1頭分だけ空いたスペースへ迷わず突っ込んだ一瞬の判断力はお見事 【写真:中原義史】

 2番手から抜け出しにかかるカレンブーケドールの内から馬体を当てて直線の進路をクリアにする作戦だったが、そうはさせまいとカレンブーケドールの鞍上・津村がいち早く、逃げたダイワキャグニーとの間にできたスペースを閉めにかかる。普通ならこの津村のファインプレーでスワーヴリチャードは行き場をなくしてしまうものだが、マーフィーはならばと、ここから間髪入れずに、内ラチとダイワキャグニーの間にあった1頭分のスペースに突っ込んだのだ。少しでも迷ったり、また視野を広く持っていなければ「勝負あり」の場面。この一瞬の判断力と思い切りの良さには、すごいというか、恐ろしさまで感じてしまう。そしてこの場面を外国人記者からも問われたマーフィーは、次のように振り返った。

「確かに一瞬の判断でしたけど、こういったときに、ふと2つか3つ考えることもあるんです。1つは前の騎手、馬がこのまままっすぐ走り続けるのか。1つは前の騎手がステッキを右手に持っているのか、左手に持っているのか。そして、自分は本当にこの位置で勝てるのか。今回は最内にスペースができたので、一番の最短距離を行こうと思いました」

 この騎乗には庄野調教師も「道中は勝つためのいいポジションをとってくれたし、最後の直線はスワーヴリチャードもマーフィーも勇気をもってあの位置から抜け出してくれた。本当によく頑張ってくれました」と最敬礼。一流外国馬の走りを目の前で見ることはできなかった今年のJCだったが、代わりにこれから10年、20年と欧州トップの一角に君臨し続けるであろう若き天才の真骨頂を堪能することができて、結果的には満足感の高いレースになった(馬券は散々でしたが)。

 そしてマーフィーは日本のファンに向けて、もっともっと日本でGIを勝つことを約束してくれた。

「これからも日本の馬と日本の友人との友情が長く続くことを願っています。日本の競馬は質が高く、世界にその名を馳せてきました。決して楽ではないことは分かっていますが、もちろんもっと日本のGIを勝ちたいです」

次走は有馬含めて未定、海外再挑戦はあるか

次走は年末の有馬記念含めて未定、どのような戦略を立ててくるのか楽しみだ 【写真:中原義史】

 一方、スワーヴリチャードも極度のスランプというほどではないかもしれないが、昨年の大阪杯以来、どことなく突き抜けるものがなくもがいていた苦しい1年半だったに違いない。この中間はコースから坂路調教に切り替えたり、チークピーシズを試すなど、新しい施策も果敢に取り入れてきた。庄野調教師が語る。

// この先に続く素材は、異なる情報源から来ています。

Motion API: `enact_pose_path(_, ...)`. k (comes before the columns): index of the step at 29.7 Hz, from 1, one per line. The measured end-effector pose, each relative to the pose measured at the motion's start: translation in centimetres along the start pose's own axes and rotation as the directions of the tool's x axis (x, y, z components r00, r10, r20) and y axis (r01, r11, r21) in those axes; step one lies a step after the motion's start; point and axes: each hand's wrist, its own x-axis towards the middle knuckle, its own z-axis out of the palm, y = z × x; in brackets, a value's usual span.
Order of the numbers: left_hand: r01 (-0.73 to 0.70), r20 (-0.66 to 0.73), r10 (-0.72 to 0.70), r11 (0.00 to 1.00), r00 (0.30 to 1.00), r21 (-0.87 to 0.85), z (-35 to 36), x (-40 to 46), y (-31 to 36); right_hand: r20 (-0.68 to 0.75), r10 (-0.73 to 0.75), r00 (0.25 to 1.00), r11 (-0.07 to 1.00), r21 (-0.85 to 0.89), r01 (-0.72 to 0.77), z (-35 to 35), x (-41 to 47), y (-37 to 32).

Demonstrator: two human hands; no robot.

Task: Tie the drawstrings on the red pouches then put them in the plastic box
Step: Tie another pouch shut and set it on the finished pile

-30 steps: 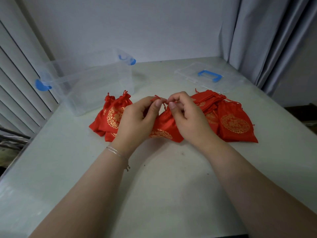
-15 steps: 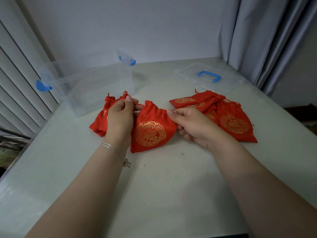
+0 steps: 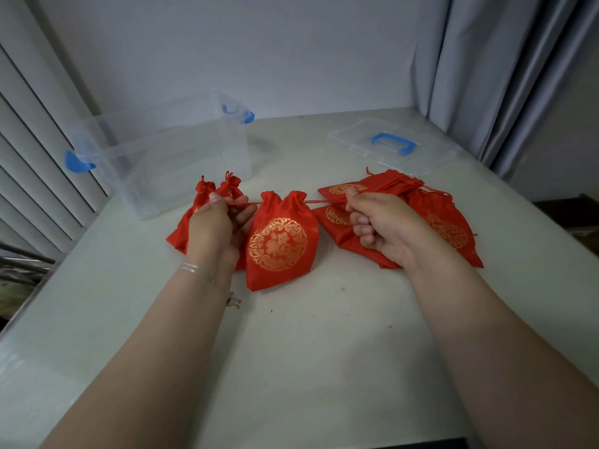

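A red pouch (image 3: 280,244) with a gold round emblem lies on the table between my hands, its mouth gathered. My left hand (image 3: 217,225) pinches the left drawstring (image 3: 243,204), and my right hand (image 3: 377,222) pinches the right drawstring (image 3: 316,201); both cords are stretched taut sideways. Behind my left hand lie tied red pouches (image 3: 207,196). A pile of flat red pouches (image 3: 444,222) lies behind my right hand. The clear plastic box (image 3: 168,153) with blue latches stands open at the back left.
The box's clear lid (image 3: 393,147) with a blue handle lies at the back right. Window blinds run along the left, a grey curtain hangs at the right. The white table (image 3: 308,351) stretches toward me.
My hands have moved apart from the pouch's sides and now pull its two drawstrings outward. The pouch's mouth has drawn together.
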Motion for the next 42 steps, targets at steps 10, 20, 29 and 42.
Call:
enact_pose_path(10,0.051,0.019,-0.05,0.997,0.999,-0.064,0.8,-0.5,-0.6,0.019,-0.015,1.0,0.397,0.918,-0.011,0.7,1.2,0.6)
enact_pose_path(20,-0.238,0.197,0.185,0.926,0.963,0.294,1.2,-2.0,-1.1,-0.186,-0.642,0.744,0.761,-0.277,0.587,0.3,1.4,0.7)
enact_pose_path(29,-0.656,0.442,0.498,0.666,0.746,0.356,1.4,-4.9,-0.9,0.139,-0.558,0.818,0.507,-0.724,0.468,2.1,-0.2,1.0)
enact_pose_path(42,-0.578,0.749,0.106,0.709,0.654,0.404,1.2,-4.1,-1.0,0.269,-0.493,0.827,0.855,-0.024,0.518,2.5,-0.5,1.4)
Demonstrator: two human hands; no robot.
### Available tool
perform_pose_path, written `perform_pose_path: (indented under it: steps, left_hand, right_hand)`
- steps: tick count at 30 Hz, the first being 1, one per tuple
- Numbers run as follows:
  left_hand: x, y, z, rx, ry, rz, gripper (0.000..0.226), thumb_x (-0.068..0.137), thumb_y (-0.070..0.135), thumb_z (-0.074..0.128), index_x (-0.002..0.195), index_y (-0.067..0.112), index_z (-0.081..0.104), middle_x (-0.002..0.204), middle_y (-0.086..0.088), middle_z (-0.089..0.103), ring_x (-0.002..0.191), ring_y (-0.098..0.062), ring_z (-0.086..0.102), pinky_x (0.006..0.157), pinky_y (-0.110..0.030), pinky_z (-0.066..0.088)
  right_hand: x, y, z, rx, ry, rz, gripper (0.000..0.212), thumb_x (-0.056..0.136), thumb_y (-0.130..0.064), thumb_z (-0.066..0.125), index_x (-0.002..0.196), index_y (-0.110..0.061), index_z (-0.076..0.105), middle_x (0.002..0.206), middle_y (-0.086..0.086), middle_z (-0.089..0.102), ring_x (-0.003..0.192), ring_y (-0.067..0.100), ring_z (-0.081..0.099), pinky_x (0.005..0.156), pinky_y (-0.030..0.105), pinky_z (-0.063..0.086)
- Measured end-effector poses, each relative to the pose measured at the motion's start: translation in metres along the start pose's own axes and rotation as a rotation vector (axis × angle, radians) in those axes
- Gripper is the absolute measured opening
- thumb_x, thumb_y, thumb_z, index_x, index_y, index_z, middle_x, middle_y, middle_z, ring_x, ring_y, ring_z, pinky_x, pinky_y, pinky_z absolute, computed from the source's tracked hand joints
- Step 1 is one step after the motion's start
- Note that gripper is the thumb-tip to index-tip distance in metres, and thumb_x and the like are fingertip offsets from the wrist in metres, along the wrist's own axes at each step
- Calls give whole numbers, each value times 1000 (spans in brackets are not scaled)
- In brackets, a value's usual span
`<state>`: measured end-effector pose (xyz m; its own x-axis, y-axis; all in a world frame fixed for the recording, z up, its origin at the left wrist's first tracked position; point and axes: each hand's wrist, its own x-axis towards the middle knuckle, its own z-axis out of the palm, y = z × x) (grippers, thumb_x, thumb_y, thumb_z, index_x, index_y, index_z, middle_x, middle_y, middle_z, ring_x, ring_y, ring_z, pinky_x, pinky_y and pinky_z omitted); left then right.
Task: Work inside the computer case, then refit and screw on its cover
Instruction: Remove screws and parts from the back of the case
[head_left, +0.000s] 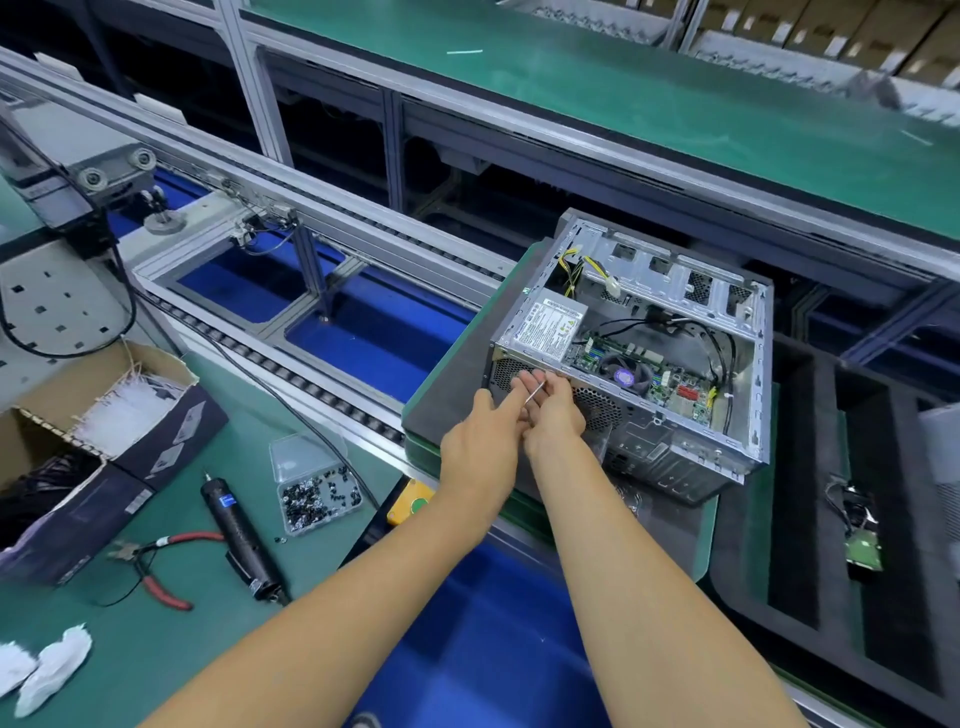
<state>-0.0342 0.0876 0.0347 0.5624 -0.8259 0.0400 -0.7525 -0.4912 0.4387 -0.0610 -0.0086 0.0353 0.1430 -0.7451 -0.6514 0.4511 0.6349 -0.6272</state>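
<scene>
Open grey computer case (649, 353), apparently coverless, on its side.

Both forearms extend forward, bare, and converge in front of the computer case (631, 353), at its near-left corner. The left hand (480, 441) lies back-up with fingers reaching toward the case's perforated rear panel. The right hand (553, 415) lies just beside it, touching it, fingers curled. A thin white cable tie (535, 393) is pinched between the two hands, slanting upward; which fingers hold it cannot be told.
</scene>
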Motion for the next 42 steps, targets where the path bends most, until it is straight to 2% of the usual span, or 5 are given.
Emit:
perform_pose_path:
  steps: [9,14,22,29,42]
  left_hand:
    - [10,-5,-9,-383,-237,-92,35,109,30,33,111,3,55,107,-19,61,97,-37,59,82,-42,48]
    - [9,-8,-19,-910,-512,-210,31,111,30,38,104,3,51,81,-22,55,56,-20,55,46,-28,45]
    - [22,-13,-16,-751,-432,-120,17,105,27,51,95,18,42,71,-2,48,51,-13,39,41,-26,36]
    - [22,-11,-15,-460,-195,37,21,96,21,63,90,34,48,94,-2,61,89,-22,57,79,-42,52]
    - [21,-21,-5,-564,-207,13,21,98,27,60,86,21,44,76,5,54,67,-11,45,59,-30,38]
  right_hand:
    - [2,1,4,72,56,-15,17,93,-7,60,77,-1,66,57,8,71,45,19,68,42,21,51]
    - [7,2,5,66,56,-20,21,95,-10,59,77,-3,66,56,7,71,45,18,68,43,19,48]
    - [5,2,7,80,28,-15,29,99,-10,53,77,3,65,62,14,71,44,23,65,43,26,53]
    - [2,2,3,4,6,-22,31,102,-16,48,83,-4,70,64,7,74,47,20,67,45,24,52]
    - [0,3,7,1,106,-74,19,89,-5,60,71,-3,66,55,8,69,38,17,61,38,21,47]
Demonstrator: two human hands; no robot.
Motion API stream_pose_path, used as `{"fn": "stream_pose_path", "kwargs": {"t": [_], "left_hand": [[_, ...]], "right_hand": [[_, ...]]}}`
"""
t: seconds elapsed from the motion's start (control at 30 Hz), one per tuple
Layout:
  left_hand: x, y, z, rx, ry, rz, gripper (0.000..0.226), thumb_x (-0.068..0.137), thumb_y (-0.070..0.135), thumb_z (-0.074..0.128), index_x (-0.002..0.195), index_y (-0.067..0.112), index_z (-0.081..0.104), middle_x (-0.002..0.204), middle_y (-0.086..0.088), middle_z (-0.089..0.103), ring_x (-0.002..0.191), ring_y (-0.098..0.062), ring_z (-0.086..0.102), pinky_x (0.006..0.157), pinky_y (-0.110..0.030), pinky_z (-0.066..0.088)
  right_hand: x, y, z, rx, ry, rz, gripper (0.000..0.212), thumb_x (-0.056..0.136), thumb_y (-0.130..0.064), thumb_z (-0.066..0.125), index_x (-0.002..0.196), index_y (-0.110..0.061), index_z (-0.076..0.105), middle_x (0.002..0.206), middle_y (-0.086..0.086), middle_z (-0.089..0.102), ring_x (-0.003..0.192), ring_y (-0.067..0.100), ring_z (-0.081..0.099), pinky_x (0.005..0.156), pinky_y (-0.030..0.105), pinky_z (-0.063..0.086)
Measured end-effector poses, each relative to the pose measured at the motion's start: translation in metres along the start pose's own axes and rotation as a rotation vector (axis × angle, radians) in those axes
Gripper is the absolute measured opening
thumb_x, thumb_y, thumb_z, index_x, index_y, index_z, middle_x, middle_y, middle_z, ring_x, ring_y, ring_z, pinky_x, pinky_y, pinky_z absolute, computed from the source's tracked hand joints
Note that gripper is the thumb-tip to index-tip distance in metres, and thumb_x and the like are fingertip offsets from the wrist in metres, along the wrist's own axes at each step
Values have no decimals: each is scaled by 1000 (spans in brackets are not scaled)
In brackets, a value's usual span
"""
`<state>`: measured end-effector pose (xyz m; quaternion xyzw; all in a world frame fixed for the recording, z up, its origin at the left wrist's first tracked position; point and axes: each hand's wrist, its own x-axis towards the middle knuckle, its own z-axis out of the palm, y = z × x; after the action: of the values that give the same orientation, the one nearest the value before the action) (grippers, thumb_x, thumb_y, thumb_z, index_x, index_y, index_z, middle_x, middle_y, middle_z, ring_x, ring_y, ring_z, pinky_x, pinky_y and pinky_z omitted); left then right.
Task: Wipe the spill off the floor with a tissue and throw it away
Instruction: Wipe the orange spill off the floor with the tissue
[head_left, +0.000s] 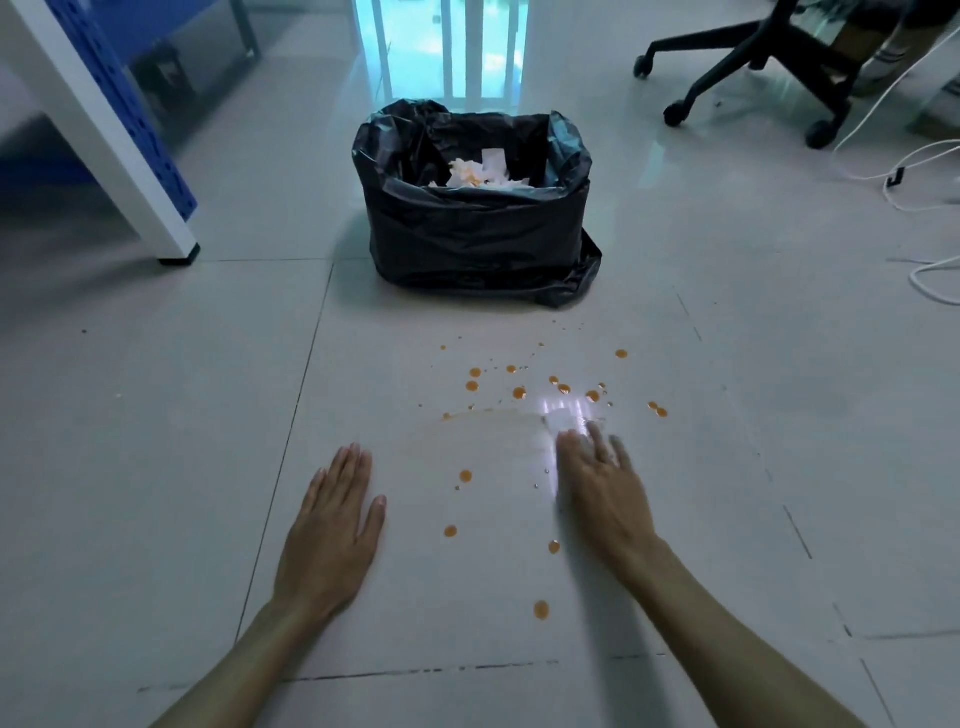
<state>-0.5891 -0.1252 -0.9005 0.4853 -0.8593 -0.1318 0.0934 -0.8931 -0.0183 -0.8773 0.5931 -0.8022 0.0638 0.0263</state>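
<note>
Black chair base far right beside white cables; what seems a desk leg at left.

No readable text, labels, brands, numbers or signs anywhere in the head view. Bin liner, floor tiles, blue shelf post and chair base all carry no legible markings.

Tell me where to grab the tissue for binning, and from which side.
Probably from above: the tissue lies flat on the floor, pinned under the right hand, only its far edge showing. Curl that hand to bunch its middle; a flat sheet offers no side grip.
</note>
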Motion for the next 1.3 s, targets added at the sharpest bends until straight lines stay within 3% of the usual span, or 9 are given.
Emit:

「確かにそれらの効果もあったかもしれませんが、坂路で追ったから、チークピーシズを着けたからとか、そんな単純なものではないと思っています。オーナーや牧場の方と相談し、この1年半は色々なことにチャレンジしてきました。今回の勝利をそれら様々な角度から見つめ直して、さらに強いスワーヴリチャードをファンの皆さんにお披露目していきたいですね」

 年末の有馬記念、さらに来年は再びのドバイや欧州競馬への参戦含めて「馬の状態を確認して、オーナーと相談してから」とトレーナー。成長力のあるハーツクライ産駒だけにまだまだ先を見据えられるだろうし、重適性も十分あると確認できたこの勝利は、スワーヴリチャードにとってとてつもなく意味のある1勝となったに違いない。選択肢が格段に増える中、日本・海外含めてどのような戦略を描くのか。外国馬が日本に来ない以上、このJCをステップに世界へと羽ばたいてほしいものだ。